▸ **Problem requirements**
Write out the data below exactly, beginning with the first line and ending once the line that has "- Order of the" is written.

▸ **Data excerpt**
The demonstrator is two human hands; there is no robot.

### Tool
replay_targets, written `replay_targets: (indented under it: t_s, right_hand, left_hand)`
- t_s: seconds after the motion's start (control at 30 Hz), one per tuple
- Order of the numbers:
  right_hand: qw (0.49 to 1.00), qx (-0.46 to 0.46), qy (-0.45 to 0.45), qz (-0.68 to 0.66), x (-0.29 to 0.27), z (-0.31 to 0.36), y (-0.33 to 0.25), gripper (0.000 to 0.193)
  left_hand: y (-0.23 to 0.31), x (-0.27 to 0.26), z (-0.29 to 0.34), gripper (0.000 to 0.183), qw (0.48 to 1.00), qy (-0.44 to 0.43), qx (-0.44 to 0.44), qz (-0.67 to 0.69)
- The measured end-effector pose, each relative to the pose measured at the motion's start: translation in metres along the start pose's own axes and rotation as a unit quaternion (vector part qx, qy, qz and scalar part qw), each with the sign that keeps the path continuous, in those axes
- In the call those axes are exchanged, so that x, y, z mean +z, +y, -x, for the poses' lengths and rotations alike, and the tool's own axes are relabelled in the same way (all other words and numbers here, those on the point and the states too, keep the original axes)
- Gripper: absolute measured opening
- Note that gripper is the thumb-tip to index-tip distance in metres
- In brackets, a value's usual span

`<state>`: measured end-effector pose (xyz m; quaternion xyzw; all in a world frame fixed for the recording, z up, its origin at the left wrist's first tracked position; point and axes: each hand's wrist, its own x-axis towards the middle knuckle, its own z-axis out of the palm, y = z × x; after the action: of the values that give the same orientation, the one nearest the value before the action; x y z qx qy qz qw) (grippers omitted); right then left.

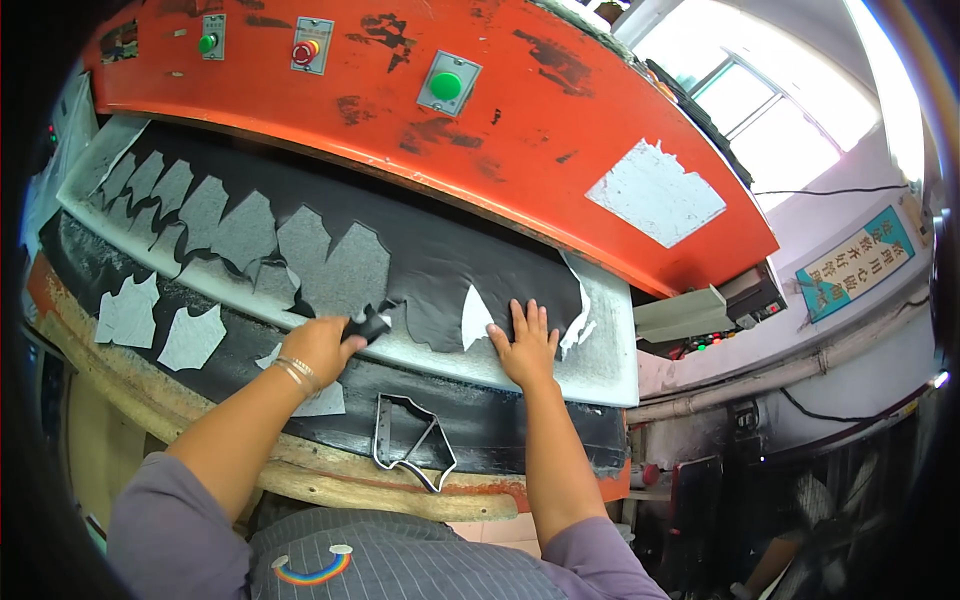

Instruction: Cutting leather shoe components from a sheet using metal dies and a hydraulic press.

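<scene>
My left hand is closed round a crumpled, dark strip of sheet material at the near edge of the pressing bed. My right hand lies flat with fingers spread on the black sheet, beside a white triangular patch. To the left, a row of grey-backed cut-outs lies over the same sheet. Between my forearms, a metal cutting die with a shaped outline and an inner bar rests on the front ledge.
An orange press beam with green and red buttons spans above the white bed. Pale cut pieces lie on the black front ledge, which has a worn wooden rail. A control box stands at the right.
</scene>
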<state>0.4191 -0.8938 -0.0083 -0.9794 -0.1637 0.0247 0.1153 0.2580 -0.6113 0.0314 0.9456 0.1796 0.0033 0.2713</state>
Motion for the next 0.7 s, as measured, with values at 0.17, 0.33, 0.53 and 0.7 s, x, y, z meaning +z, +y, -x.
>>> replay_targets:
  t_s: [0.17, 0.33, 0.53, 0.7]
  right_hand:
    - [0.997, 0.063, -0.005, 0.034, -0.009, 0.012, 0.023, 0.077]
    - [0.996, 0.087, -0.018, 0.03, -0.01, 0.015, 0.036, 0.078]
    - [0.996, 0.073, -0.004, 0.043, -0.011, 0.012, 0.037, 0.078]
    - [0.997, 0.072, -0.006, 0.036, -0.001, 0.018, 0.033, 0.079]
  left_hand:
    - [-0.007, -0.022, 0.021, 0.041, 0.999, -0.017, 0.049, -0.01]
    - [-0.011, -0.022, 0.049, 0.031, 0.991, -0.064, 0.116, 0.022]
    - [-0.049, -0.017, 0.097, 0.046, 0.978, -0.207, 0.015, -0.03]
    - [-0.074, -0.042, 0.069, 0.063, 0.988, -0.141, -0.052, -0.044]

▸ **Response box**
The demonstrator is two human hands; there is no robot.

### Tool
replay_targets, written `replay_targets: (indented under it: t_s, right_hand, left_hand)`
- t_s: seconds after the motion's start (control at 30 Hz), one per tuple
- Order of the numbers:

This output has come to an end.